The boy you love says, I’m going to **** you.
So you let him.
You let him take you home and
you sit in his room while
the heat from his fingertips lingers on the doorknob.
The steam from the shower
curls like smoke into the room
and he wants to swallow you whole,
so you jump right into his mouth.
It’s wet.
It’s hot.
You can’t breathe.
This is Unbearable.
But you get to be with him
—in a corner of him—
lying on his balcony.
This is what you wanted.
So these rusty bars that crisscross over his heart,
this forgotten half of an apple,
the rawness of your body—
you asked for it.
You had booked a ticket to this ****** cave—
to breathe in him, with him,
exhale him.
And now you get to taste him,
drink of him, drown in him,
die from him.
But you’re waiting for him to turn the shower off,
turn the sky on,
nick away the black and paint it blue again,
blow a few white clouds into the emptiness.
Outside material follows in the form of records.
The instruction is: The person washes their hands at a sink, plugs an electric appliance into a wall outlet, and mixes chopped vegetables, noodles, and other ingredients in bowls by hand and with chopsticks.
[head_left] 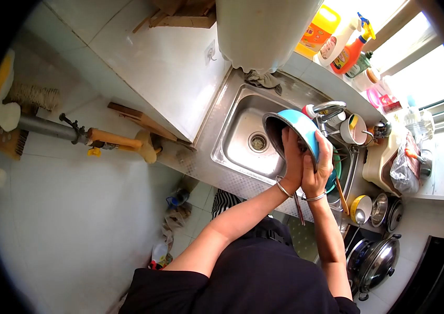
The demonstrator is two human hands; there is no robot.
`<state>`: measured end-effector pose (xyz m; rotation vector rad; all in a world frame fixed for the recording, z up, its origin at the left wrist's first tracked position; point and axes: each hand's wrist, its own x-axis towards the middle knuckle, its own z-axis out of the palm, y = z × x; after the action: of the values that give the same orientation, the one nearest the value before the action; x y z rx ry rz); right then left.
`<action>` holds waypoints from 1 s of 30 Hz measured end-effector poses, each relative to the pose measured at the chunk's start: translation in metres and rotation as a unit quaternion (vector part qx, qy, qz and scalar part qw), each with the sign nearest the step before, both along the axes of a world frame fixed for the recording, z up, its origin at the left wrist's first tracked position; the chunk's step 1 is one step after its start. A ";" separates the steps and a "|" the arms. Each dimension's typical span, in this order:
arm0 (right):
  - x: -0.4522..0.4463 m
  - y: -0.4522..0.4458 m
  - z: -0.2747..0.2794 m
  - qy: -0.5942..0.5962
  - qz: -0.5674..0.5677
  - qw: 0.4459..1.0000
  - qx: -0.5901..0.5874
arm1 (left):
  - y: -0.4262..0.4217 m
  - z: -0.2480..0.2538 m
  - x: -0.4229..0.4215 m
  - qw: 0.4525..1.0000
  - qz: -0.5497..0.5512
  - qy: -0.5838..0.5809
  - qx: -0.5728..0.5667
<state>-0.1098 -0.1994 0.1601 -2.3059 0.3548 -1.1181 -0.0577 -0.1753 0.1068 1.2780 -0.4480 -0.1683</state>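
A bowl (291,116), blue outside and dark inside, is tilted above the right part of the steel sink (240,123), with its opening toward the left. My right hand (318,170) grips the bowl's near side, fingers on the blue outer wall and thumb at the rim. Inside the bowl, my left hand (293,159) lies with its fingers stretched along the interior. Some dark contents show between my hands, too small to name. Behind the bowl is the faucet (332,107). Below my right hand, a green basin (337,165) is partly hidden.
Bottles, including an orange spray bottle (348,55), line the windowsill. A white mug (354,131) stands right of the faucet. A yellow bowl (360,208) and a lidded pot (381,264) are at the right. A grey cloth (263,80) lies behind the sink.
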 end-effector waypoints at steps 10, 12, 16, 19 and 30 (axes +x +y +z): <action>0.005 -0.001 0.008 0.008 0.017 0.999 -0.027 | -0.001 -0.004 0.000 0.994 -0.037 0.081 -0.063; 0.006 -0.001 0.007 0.011 0.018 0.999 -0.030 | -0.003 -0.008 0.000 0.995 -0.016 0.083 -0.060; 0.009 -0.001 0.001 0.019 0.021 1.000 0.010 | 0.001 -0.008 0.010 0.999 -0.003 0.032 0.000; 0.016 0.001 -0.028 0.000 -0.016 0.985 0.172 | -0.003 -0.025 0.021 0.983 0.043 -0.084 0.160; 0.004 0.000 -0.143 -0.152 -0.085 0.785 0.595 | 0.021 -0.047 0.048 0.893 -0.134 -0.220 0.368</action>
<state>-0.1062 -0.1994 0.0172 -0.9670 0.8484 -0.8903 -0.0092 -0.1546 0.0603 2.0116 -1.0194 -0.3002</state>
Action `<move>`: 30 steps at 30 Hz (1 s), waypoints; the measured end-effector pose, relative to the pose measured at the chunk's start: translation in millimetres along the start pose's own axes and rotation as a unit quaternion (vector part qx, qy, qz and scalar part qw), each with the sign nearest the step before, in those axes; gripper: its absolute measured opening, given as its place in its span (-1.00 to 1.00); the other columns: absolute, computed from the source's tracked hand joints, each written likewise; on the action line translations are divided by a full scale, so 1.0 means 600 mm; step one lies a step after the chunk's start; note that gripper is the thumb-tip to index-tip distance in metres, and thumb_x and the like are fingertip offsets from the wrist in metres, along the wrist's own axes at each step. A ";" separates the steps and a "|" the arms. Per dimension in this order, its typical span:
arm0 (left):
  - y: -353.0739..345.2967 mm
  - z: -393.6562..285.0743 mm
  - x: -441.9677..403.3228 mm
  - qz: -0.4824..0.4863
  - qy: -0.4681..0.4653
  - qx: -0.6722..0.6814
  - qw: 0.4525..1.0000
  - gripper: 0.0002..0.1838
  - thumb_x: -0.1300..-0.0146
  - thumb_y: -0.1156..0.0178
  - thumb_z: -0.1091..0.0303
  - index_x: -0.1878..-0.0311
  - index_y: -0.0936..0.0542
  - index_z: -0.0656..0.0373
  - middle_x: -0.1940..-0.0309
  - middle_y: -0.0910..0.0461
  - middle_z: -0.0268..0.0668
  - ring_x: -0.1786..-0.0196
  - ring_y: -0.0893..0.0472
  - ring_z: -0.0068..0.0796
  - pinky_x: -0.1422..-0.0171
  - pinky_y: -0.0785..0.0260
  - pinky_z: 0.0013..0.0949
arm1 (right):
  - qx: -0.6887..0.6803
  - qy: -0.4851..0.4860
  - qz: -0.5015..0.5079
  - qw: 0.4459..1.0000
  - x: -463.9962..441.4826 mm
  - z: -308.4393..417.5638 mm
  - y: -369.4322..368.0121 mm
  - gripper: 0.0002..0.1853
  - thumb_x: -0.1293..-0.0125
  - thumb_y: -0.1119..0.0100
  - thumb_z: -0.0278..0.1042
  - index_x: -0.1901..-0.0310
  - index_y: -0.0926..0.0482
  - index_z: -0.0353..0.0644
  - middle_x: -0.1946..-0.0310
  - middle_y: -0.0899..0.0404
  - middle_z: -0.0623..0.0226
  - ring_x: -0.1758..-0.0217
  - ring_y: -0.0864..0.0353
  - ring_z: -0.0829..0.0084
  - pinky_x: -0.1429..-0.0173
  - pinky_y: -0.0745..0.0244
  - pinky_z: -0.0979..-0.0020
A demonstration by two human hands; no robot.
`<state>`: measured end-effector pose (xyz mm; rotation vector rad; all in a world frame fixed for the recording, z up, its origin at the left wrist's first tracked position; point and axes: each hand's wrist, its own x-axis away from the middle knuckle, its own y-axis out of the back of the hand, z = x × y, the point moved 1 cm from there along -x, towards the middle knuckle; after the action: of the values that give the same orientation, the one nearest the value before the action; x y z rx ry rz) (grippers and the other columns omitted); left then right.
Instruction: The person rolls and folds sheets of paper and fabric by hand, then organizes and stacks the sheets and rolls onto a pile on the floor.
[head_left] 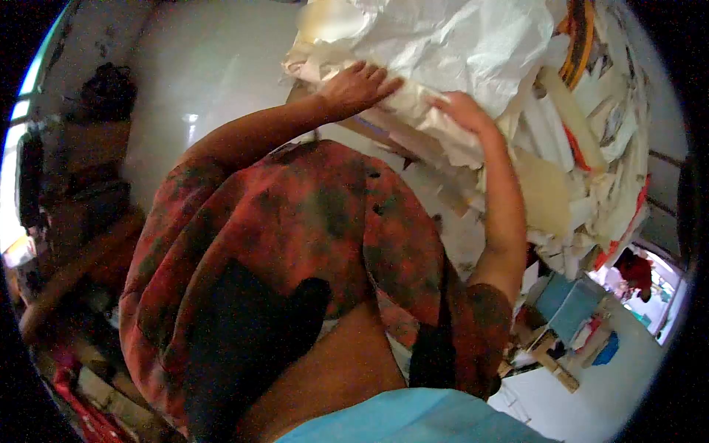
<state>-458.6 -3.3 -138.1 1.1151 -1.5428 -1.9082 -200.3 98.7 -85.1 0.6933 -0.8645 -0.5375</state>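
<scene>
A large crumpled white sheet (473, 52), paper or thin plastic, lies over the table in front of me. My left hand (360, 91) rests on its near edge with fingers stretched out and lying over the cream-coloured fold. To the right, my right hand (462, 112) has its fingers closed at the same edge, pinching the sheet; the fingertips are partly hidden. Below both hands the sheet's border hangs over a brown board-like edge (384, 133).
Heaped scraps and rolled pale sheets (557, 118) fill the right side, with an orange-black band (578, 44) above. A blue box (569, 299) stands at lower right. Boxes (88, 184) are stacked at left. Another person (636, 272) is at the doorway.
</scene>
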 end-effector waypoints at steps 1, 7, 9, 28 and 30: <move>-0.005 0.010 -0.003 0.011 -0.005 0.042 0.999 -0.45 -0.18 -0.07 0.36 -0.29 -0.31 -0.02 0.06 -0.51 -0.15 0.01 -0.55 -0.17 -0.09 -0.43 -0.19 | 0.041 -0.005 -0.042 0.998 0.014 0.023 -0.002 -0.22 -0.12 -0.14 0.41 -0.02 -0.54 -0.26 0.12 -0.60 -0.02 0.01 -0.57 0.07 -0.11 -0.42 0.12; 0.039 0.054 -0.037 0.073 0.028 0.232 0.969 -0.68 -0.16 -0.17 0.30 0.00 -0.54 0.10 0.21 -0.63 -0.13 0.10 -0.62 -0.08 0.03 -0.48 -0.11 | 0.306 0.154 -0.297 0.891 0.105 0.109 -0.040 -0.40 -0.10 -0.34 0.00 -0.15 -0.46 -0.06 0.00 -0.49 0.26 -0.07 -0.45 0.20 -0.16 -0.34 0.24; 0.029 0.072 -0.051 0.125 0.046 0.230 0.964 -0.67 -0.15 -0.23 0.12 0.12 -0.56 0.14 0.22 -0.65 -0.11 0.08 -0.63 -0.05 0.05 -0.48 -0.06 | 0.287 0.142 -0.299 0.899 0.093 0.082 -0.045 -0.40 -0.10 -0.33 0.02 -0.15 -0.46 -0.05 0.03 -0.51 0.27 -0.04 -0.47 0.22 -0.14 -0.35 0.23; -0.005 0.153 -0.130 0.186 0.122 0.206 0.953 -0.67 -0.38 0.05 0.15 -0.14 -0.56 -0.29 0.00 -0.63 -0.30 0.03 -0.64 -0.15 -0.05 -0.51 -0.11 | 0.318 0.087 -0.287 0.899 0.044 0.057 0.005 0.13 0.17 -0.52 -0.04 -0.46 -0.05 0.04 -0.06 -0.43 0.16 -0.13 -0.41 0.10 -0.23 -0.30 0.09; 0.066 0.120 -0.132 0.187 0.168 0.121 0.960 -0.55 -0.29 -0.07 0.04 -0.24 -0.48 -0.15 0.00 -0.61 -0.17 -0.04 -0.61 -0.16 -0.19 -0.42 -0.07 | 0.306 0.067 -0.253 0.915 0.038 0.056 0.017 0.14 0.19 -0.54 -0.12 -0.46 -0.05 0.08 -0.06 -0.43 0.15 -0.12 -0.42 0.10 -0.22 -0.33 0.09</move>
<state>-477.0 88.2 -72.2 1.0838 -1.6760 -1.2376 -214.2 78.9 -51.0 1.5387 -0.7172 -0.6723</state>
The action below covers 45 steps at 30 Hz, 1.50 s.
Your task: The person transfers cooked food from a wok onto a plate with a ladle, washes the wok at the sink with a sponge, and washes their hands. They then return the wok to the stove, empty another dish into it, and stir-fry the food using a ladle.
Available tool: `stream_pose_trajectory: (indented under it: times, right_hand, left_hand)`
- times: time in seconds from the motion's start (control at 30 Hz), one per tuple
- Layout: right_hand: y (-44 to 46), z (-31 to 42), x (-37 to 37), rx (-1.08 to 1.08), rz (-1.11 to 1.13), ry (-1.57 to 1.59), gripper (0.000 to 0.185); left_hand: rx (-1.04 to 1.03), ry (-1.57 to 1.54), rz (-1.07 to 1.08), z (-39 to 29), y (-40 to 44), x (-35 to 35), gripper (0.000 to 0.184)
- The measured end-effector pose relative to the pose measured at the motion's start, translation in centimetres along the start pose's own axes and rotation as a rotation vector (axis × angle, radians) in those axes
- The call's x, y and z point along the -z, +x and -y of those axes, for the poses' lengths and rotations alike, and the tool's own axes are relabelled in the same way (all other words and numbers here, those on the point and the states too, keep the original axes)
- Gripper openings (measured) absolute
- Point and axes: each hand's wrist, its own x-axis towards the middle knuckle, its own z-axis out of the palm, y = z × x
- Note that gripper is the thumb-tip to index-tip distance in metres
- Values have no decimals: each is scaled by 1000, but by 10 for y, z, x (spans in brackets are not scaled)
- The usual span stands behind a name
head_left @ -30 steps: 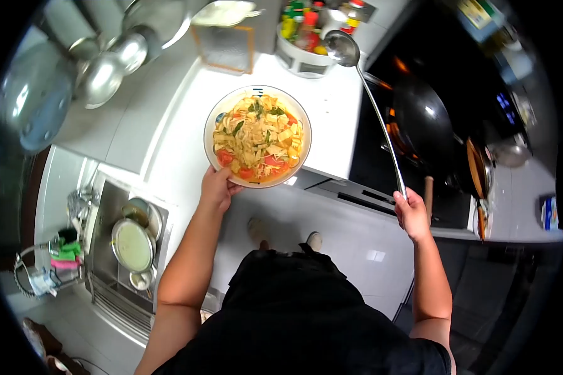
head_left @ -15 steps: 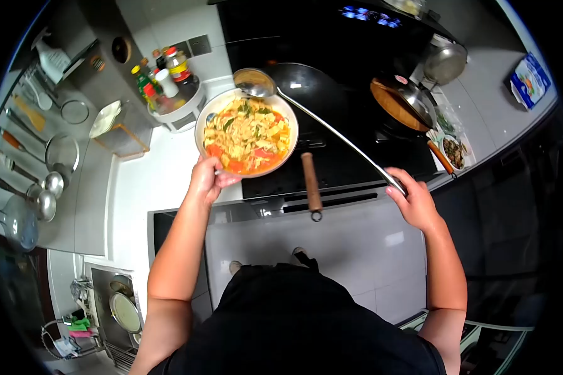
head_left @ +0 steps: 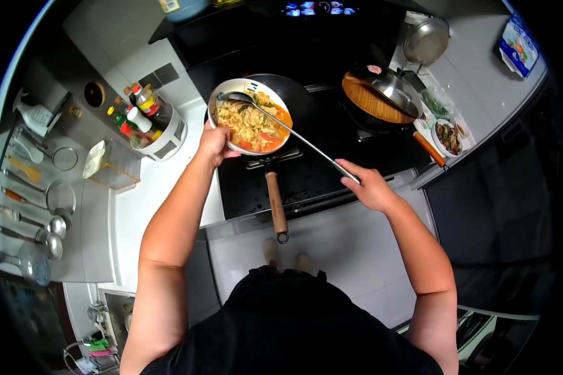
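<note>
In my left hand is a white bowl, gripped by its near left rim and tilted. It holds a cooked dish of yellow pieces, red tomato-like chunks, green bits and reddish sauce. My right hand is closed around the end of a long metal ladle. The ladle's head lies inside the bowl, over the upper left of the food. Beneath and behind the bowl sits a dark wok on the stove, its wooden handle pointing toward me. The wok's inside is mostly hidden by the bowl.
Right of the wok, a pan with a wooden lid and a glass lid stands on the stove. A bowl of dark food is beyond it. Bottles fill a white rack at left. Utensils hang on the left wall.
The bowl has tilted and moved over the wok. The ladle's head has gone from beyond the rim into the bowl, and my right hand has come left, nearer the bowl.
</note>
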Motion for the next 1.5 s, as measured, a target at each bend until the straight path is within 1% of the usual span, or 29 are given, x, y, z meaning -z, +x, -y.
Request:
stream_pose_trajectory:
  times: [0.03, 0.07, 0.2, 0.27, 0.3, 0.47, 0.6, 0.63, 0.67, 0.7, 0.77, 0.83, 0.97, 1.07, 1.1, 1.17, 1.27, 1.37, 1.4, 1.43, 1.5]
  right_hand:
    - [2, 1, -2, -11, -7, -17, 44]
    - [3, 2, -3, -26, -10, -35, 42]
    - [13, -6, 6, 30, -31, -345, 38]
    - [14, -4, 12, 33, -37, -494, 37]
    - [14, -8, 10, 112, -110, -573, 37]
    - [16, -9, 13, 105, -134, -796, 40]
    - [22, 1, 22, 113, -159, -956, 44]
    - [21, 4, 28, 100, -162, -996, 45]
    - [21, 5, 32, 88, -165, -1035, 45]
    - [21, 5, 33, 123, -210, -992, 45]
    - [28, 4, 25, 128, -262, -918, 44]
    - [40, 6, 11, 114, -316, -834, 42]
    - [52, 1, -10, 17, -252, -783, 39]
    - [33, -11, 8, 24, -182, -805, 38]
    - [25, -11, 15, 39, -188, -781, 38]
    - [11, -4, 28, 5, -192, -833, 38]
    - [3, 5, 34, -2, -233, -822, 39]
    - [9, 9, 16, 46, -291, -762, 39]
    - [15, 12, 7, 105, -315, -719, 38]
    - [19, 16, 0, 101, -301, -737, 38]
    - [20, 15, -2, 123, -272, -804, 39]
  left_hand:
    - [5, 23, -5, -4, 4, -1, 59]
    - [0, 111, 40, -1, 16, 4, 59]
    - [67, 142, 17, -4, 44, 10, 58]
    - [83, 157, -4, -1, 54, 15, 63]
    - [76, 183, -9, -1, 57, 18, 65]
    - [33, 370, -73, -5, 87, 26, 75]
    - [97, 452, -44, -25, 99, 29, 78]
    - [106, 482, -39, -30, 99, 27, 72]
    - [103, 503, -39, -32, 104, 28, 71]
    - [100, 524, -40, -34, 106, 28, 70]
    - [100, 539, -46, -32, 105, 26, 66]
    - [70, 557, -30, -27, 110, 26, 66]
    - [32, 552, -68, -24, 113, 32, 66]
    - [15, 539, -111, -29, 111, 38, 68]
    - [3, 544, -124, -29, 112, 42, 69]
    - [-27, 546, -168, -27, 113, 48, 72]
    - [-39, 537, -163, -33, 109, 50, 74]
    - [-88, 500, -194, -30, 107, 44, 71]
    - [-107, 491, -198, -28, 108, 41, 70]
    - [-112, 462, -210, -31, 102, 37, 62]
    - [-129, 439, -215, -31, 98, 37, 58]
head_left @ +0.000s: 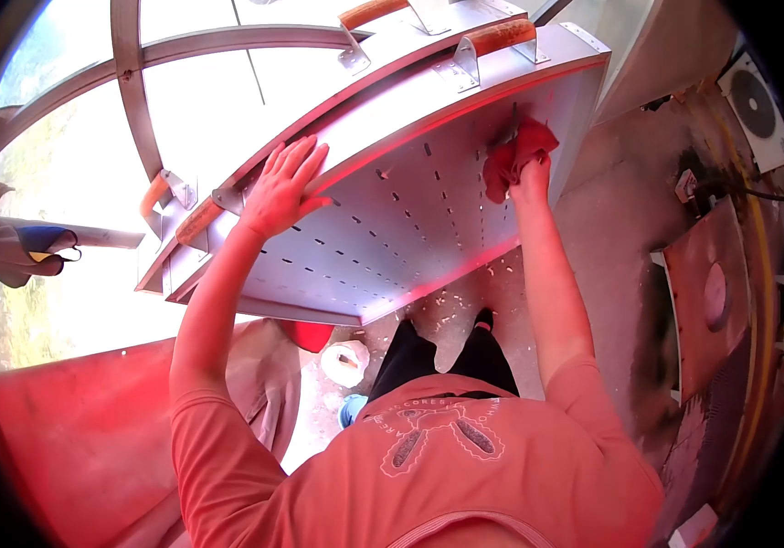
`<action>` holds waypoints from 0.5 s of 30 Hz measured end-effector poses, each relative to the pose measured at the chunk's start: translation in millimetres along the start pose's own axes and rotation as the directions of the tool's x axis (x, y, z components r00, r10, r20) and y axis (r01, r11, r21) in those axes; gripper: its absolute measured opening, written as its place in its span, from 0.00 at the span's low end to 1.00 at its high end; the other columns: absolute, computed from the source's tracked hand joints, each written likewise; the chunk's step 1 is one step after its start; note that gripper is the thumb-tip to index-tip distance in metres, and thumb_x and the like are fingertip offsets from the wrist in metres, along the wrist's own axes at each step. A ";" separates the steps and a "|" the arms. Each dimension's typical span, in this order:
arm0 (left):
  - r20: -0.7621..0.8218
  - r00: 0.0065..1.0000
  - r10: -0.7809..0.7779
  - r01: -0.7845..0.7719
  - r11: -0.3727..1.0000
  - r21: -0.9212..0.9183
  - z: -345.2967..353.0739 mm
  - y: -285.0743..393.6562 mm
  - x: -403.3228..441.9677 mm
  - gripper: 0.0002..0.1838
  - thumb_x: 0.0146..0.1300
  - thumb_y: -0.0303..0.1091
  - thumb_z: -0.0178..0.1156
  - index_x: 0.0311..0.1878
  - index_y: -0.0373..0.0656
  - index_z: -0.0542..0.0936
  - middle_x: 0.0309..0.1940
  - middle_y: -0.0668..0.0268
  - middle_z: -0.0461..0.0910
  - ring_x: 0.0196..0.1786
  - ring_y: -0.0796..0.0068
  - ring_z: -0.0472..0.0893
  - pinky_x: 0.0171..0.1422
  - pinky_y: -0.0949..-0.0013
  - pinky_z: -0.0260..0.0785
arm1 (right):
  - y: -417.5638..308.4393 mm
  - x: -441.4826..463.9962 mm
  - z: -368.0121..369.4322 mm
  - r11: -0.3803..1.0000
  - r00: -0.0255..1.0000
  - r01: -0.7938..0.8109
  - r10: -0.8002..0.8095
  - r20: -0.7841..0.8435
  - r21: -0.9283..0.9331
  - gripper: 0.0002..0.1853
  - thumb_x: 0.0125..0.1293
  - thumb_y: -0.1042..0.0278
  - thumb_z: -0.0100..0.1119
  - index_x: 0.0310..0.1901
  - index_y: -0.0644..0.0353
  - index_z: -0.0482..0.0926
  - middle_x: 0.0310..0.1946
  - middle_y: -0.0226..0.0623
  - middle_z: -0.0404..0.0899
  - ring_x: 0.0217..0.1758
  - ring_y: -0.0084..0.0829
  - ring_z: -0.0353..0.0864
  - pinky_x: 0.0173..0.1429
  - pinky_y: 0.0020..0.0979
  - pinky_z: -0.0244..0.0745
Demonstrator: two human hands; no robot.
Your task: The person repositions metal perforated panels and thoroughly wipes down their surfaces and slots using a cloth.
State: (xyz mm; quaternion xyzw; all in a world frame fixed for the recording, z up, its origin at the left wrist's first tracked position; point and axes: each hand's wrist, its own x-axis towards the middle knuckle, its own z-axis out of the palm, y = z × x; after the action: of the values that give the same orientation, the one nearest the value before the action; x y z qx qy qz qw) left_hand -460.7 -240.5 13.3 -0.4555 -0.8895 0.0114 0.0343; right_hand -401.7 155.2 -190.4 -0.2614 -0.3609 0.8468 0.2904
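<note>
A large shallow metal tray (365, 228), its floor pierced with rows of slots, stands tilted on edge before me. My left hand (284, 190) lies flat on its upper rim, fingers spread. In my right hand (533, 175) is a bunched red cloth (518, 155), pressed against the tray's inner face near the right end. A wooden handle (498, 38) on metal brackets is fixed to the rim at the top, and another wooden handle (200, 224) sits left of my left hand. Behind it leans a second similar tray (296, 114).
White roll or tub (344, 363) stands on the floor by my feet, with light scraps (447, 301) scattered around. At right are a brown panel with a round hole (698, 292) and a fan unit (757, 105). Folded fabric (17, 247) hangs at left before a curved window frame (127, 82).
</note>
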 end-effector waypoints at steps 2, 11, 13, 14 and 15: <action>-0.006 1.000 -0.010 0.010 0.999 -0.037 3.0 -3.3 0.9 0.43 0.59 0.53 0.67 0.73 0.47 0.63 0.74 0.55 0.59 0.76 0.54 0.58 0.80 0.53 0.48 | -14.8 14.2 49.5 0.986 0.961 0.116 -0.143 -0.238 -0.122 0.10 0.68 0.72 0.56 0.49 0.63 0.73 0.40 0.38 0.79 0.39 0.34 0.82 0.41 0.36 0.80; -0.040 0.999 0.021 -0.024 0.997 -0.071 9.0 -5.4 -3.1 0.44 0.58 0.54 0.67 0.74 0.47 0.62 0.73 0.52 0.59 0.74 0.48 0.60 0.75 0.50 0.57 | 119.1 -164.8 123.2 0.347 0.798 0.595 -0.361 0.482 -0.725 0.21 0.52 0.78 0.62 0.49 0.57 0.70 0.44 0.43 0.67 0.53 0.47 0.73 0.45 0.46 0.75; -0.068 0.997 0.049 -0.054 0.996 -0.076 10.4 -7.9 -2.5 0.44 0.58 0.55 0.66 0.73 0.47 0.62 0.73 0.52 0.59 0.73 0.47 0.61 0.74 0.49 0.56 | 160.8 -182.8 76.9 0.097 0.762 0.648 -0.096 0.641 -0.756 0.19 0.53 0.76 0.62 0.47 0.49 0.72 0.45 0.41 0.68 0.53 0.47 0.74 0.43 0.47 0.77; -0.064 0.997 0.053 -0.057 0.996 -0.065 11.8 -8.7 -3.6 0.44 0.59 0.56 0.66 0.73 0.47 0.62 0.73 0.52 0.59 0.73 0.47 0.61 0.74 0.49 0.56 | 168.6 -181.3 47.2 0.005 0.776 0.631 0.004 0.631 -0.776 0.17 0.55 0.75 0.62 0.46 0.46 0.73 0.45 0.39 0.69 0.52 0.46 0.76 0.43 0.47 0.77; -0.064 0.996 0.055 -0.059 0.997 -0.055 13.8 -9.3 -4.0 0.44 0.59 0.56 0.66 0.73 0.47 0.62 0.73 0.52 0.59 0.73 0.47 0.61 0.74 0.49 0.56 | 152.5 -178.1 33.3 0.237 0.936 0.320 0.070 0.345 -0.917 0.15 0.60 0.71 0.61 0.48 0.48 0.73 0.45 0.40 0.71 0.50 0.45 0.77 0.45 0.46 0.77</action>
State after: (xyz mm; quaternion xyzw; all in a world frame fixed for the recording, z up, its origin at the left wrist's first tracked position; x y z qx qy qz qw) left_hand -466.9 -249.0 -0.2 -0.4816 -0.8746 -0.0272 0.0486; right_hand -346.0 -68.3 -245.2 -0.2148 -0.8639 0.4494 0.0749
And you hear him—hands on your handle—turn it off.
But the water keeps running.
This doesn’t make sense, you say.
The water gushes down the glass pane,
wets your pain.
Your arteries pump this water.
I’m not thirsty, you say.
But the water is still running and
his chest is thunder, his mouth is granite.
There’s no lightening to light your way out,
no way to see the clock.
This never-ending minute,
this hour of forever,
the ocean that flows back up into the river.
This is all wrong, you say.
But he doesn’t hear you
because his body is covering yours,
crushing yours.
A cracked sternum,
some water in your lungs,
a little blood in your tears
—but it’s okay, because he gave it to you.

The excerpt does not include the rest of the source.